Give every line of the data again, exactly.

START SUPPLIED INFORMATION

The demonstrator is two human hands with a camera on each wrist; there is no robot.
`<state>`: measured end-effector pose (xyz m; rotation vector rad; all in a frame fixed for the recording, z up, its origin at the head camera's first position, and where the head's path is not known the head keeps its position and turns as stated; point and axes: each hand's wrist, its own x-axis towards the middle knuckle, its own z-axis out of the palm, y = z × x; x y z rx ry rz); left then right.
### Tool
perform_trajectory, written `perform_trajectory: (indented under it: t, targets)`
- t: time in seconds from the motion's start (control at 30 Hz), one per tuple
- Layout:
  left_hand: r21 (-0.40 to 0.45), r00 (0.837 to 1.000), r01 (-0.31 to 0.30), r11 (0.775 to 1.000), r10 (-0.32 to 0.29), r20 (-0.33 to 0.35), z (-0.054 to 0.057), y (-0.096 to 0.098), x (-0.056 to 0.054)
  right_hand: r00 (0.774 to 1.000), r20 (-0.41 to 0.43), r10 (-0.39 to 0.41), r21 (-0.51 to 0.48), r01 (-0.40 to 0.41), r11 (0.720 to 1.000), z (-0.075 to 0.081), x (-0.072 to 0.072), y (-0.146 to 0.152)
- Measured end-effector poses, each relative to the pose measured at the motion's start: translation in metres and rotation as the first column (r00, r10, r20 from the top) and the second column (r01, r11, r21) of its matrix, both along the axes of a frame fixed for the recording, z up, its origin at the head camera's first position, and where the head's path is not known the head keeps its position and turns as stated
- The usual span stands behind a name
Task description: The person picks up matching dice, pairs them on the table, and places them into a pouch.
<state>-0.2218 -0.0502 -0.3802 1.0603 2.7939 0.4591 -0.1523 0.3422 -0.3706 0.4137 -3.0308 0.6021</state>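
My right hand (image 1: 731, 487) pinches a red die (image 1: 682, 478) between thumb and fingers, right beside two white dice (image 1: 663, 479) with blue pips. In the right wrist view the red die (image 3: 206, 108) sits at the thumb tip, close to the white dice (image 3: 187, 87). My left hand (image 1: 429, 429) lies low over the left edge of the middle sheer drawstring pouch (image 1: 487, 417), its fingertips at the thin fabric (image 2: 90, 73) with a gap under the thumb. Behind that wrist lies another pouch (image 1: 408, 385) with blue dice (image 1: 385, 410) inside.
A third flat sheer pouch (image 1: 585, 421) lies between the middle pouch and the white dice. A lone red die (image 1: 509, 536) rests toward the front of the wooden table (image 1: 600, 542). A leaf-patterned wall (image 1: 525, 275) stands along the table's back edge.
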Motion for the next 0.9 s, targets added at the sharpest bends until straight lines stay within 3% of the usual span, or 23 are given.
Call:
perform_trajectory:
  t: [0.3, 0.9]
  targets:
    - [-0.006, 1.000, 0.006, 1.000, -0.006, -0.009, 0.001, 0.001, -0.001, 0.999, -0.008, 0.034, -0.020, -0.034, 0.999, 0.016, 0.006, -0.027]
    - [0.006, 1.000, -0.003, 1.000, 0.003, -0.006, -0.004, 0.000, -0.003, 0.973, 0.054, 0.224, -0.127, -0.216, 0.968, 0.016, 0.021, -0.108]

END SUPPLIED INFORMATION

ANSWER SPACE:
The demonstrator is two human hands with a camera on each wrist; there is no robot.
`<state>`: measured end-effector pose (xyz m; rotation vector rad; all in a frame fixed for the recording, z up, its origin at the head camera's first position, and where the head's path is not known the head keeps its position and turns as stated; point and axes: each hand's wrist, its own x-axis towards the middle knuckle, its own z-axis out of the palm, y = z × x; x y z rx ry rz); left then right.
### Tool
perform_trajectory, written `perform_trajectory: (indented under it: t, targets)`
- t: time in seconds from the motion's start (control at 30 Hz), one per tuple
- Layout:
  left_hand: r21 (-0.40 to 0.45), r00 (0.837 to 1.000), r01 (-0.31 to 0.30), r11 (0.775 to 1.000), r10 (-0.32 to 0.29), r20 (-0.33 to 0.35), z (-0.054 to 0.057), y (-0.096 to 0.098), x (-0.056 to 0.054)
  right_hand: r00 (0.774 to 1.000), r20 (-0.41 to 0.43), r10 (-0.39 to 0.41), r21 (-0.51 to 0.48), r01 (-0.40 to 0.41), r11 (0.720 to 1.000), z (-0.075 to 0.081), x (-0.072 to 0.072), y (-0.146 to 0.152)
- Measured end-effector poses, each relative to the pose measured at the motion's start: translation in metres and rotation as the first column (r00, r10, r20 from the top) and the second column (r01, r11, r21) of its matrix, both along the axes of a frame fixed for the recording, z up, its origin at the head camera's first position, and where the head's path is not known the head keeps its position and turns as stated
- The usual span stands behind a name
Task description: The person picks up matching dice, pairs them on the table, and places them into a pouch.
<state>-0.2218 -0.0502 -0.3802 1.0603 2.7939 0.4591 -0.1523 0.3422 -0.3706 0.4137 -3.0308 0.6021</state>
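My right hand (image 1: 731, 487) pinches a red die (image 1: 682, 478) between thumb and fingers, right beside two white dice (image 1: 663, 479) with blue pips. In the right wrist view the red die (image 3: 206, 108) sits at the thumb tip, close to the white dice (image 3: 187, 87). My left hand (image 1: 429, 429) lies low over the left edge of the middle sheer drawstring pouch (image 1: 487, 417), its fingertips at the thin fabric (image 2: 90, 73) with a gap under the thumb. Behind that wrist lies another pouch (image 1: 408, 385) with blue dice (image 1: 385, 410) inside.
A third flat sheer pouch (image 1: 585, 421) lies between the middle pouch and the white dice. A lone red die (image 1: 509, 536) rests toward the front of the wooden table (image 1: 600, 542). A leaf-patterned wall (image 1: 525, 275) stands along the table's back edge.
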Motion for the next 0.9 s, targets added at the sharpest bends until straight lines stay within 3% of the usual span, or 23 are given.
Call:
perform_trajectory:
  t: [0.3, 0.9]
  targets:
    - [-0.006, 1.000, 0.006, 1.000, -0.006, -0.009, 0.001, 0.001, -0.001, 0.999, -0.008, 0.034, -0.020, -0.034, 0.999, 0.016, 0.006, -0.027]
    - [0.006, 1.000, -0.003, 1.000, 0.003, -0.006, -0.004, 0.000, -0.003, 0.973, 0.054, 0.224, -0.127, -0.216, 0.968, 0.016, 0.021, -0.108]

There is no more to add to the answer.